(Beginning of EXTRACTED DATA)
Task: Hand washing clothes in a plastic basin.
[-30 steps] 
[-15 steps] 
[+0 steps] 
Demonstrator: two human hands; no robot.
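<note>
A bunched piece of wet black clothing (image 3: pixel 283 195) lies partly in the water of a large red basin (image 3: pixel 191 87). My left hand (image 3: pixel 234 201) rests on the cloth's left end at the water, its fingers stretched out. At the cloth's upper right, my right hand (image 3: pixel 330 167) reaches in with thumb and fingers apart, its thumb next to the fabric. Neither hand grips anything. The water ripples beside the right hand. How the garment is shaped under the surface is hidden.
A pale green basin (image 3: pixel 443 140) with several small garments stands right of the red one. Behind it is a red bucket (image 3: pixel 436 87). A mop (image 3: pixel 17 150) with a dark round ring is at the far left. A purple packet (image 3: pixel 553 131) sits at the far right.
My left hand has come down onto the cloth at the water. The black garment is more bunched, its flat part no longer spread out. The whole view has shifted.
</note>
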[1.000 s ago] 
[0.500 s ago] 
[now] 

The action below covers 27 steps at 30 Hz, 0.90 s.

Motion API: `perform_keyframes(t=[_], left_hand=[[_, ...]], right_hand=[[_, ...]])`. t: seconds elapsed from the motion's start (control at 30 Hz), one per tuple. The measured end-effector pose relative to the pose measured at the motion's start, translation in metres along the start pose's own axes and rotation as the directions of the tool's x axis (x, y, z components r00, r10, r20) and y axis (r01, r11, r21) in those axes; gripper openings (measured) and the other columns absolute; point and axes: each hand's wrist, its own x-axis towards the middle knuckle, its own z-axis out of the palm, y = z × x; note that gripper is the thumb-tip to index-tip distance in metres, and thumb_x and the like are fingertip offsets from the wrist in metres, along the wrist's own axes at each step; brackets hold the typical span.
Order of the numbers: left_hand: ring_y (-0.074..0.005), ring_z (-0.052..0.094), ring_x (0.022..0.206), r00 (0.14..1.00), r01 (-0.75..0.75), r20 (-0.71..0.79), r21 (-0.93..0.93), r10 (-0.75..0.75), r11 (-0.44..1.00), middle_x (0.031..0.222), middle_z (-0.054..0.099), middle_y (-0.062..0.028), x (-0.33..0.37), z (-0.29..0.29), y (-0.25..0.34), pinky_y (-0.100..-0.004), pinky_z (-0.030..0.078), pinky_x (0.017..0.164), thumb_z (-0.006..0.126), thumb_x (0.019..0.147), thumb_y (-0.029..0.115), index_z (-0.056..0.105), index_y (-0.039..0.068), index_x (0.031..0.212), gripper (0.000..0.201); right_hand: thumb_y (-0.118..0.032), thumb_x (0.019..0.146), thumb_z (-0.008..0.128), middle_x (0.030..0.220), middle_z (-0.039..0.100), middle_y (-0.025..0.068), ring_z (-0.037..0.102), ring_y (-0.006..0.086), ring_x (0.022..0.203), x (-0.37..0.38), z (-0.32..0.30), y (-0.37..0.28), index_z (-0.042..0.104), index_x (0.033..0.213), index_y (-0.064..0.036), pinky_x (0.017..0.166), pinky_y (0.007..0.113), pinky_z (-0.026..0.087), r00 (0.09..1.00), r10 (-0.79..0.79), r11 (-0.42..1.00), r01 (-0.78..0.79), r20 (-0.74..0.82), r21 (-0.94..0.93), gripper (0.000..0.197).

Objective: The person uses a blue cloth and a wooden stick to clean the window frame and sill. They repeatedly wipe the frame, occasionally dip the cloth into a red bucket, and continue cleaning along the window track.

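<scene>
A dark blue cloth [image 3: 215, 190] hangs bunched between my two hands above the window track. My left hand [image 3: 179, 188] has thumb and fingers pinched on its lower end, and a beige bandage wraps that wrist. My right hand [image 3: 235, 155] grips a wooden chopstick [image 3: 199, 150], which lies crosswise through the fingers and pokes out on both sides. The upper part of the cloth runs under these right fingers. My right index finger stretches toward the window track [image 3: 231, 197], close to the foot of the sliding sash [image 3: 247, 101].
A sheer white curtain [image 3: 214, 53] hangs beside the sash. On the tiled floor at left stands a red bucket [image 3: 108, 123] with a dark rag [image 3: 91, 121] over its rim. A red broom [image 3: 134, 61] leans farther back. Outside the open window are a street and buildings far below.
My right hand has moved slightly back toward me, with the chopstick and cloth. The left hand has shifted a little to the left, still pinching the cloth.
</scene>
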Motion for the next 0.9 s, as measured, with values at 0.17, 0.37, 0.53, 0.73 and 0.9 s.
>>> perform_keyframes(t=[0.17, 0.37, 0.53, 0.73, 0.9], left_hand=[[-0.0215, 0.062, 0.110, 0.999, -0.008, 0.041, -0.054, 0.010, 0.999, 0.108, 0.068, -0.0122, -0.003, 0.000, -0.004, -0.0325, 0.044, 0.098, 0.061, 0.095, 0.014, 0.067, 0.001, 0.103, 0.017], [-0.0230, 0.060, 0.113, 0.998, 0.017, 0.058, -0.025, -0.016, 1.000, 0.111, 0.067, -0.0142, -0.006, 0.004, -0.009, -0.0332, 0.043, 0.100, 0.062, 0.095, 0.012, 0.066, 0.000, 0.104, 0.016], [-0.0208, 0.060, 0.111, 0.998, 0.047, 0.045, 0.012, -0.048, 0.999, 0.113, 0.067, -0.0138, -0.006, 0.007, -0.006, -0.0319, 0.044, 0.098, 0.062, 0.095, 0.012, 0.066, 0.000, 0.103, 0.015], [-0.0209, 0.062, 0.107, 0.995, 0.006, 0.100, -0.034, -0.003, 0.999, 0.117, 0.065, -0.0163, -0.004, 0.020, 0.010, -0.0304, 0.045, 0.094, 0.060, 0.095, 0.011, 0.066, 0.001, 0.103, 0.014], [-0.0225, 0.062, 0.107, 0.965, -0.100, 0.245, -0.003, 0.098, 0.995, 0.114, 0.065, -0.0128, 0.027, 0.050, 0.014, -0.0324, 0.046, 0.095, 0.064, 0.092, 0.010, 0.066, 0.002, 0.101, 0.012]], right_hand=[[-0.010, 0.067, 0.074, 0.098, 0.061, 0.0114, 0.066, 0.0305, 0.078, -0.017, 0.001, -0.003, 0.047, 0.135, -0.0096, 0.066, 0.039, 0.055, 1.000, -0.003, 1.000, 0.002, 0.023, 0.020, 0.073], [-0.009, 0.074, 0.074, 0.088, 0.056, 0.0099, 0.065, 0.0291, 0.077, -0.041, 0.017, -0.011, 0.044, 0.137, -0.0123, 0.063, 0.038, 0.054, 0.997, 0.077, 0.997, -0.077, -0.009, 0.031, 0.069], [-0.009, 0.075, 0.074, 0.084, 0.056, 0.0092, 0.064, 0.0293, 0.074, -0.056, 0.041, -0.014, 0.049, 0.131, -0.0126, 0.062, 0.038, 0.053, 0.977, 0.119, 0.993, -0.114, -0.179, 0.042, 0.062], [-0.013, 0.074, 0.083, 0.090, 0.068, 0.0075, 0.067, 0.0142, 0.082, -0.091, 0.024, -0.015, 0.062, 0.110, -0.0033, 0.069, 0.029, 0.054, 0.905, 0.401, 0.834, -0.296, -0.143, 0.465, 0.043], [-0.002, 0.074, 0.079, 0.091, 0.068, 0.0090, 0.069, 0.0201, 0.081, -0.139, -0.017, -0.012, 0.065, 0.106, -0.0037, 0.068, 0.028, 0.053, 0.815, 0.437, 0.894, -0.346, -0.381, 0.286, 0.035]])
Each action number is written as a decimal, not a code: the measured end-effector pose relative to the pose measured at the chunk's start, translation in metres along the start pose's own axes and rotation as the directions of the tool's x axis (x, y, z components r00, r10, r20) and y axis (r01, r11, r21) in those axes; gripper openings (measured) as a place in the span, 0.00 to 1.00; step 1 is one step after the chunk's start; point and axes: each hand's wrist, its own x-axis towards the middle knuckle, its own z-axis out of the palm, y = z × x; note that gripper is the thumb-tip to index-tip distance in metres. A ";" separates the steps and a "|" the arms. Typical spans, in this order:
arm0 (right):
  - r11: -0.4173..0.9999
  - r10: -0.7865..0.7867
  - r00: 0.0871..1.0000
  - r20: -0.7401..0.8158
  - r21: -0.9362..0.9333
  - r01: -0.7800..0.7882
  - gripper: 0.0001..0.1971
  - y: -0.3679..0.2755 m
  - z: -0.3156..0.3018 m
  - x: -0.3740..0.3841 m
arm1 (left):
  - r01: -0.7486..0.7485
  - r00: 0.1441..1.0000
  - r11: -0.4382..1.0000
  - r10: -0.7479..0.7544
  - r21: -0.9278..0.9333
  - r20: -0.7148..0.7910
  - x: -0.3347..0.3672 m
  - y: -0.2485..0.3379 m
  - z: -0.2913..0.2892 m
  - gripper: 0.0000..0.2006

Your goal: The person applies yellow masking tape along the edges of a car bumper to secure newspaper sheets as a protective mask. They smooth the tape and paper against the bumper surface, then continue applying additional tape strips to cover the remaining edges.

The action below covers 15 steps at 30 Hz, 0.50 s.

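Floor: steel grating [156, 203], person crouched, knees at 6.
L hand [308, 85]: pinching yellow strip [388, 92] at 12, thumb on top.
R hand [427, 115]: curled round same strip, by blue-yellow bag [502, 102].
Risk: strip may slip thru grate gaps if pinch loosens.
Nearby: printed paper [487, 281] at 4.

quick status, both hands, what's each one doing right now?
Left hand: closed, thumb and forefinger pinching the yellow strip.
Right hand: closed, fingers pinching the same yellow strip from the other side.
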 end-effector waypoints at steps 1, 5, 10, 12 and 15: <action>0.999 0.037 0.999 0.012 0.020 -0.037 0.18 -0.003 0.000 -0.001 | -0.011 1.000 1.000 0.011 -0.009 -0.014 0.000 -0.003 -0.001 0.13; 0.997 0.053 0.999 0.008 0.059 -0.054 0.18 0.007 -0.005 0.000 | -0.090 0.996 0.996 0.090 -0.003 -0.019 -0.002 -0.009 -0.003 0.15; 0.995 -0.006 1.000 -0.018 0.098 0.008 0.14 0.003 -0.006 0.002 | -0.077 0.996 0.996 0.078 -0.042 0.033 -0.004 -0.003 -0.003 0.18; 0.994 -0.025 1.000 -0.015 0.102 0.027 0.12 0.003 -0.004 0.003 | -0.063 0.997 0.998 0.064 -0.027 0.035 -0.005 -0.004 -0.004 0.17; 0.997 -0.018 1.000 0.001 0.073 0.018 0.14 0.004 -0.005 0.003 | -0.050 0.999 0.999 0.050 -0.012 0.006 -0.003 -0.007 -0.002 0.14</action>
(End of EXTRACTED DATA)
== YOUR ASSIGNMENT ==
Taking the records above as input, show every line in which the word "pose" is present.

== ANSWER AREA ==
Motion API: `perform_keyframes(t=[_], left_hand=[[_, ...]], right_hand=[[_, ...]])`. t: seconds elapsed from the motion's start (control at 30 Hz), one per tuple. The measured end-effector pose relative to the pose measured at the motion's start, translation in metres along the start pose's own axes and rotation as the directions of the tool's x axis (x, y, z components r00, r10, r20) and y axis (r01, r11, r21) in those axes; gripper openings (measured) and the other columns absolute; point and axes: each hand's wrist, its own x-axis towards the middle knuckle, its own z-axis out of the palm, y = z × x; note that gripper is the thumb-tip to index-tip distance in metres, and thumb_x and the like are fingertip offsets from the wrist in metres, along the wrist's own axes at each step; brackets hold the typical span.
Each action number is written as a decimal, not a code: the measured end-effector pose relative to the pose measured at the chunk's start, translation in metres along the start pose's own axes and rotation as the directions of the tool's x axis (x, y, z components r00, r10, r20) and y axis (r01, r11, r21) in those axes; gripper openings (measured) as a place in the span, 0.00 to 1.00; step 1 is one step after the chunk's start; point and axes: each hand's wrist, its own x-axis towards the middle knuckle, its own z-axis out of the palm, y = z × x; note that gripper is the thumb-tip to index-tip distance in metres. A ";" separates the steps and a "|" the arms. Typical spans, in this order:

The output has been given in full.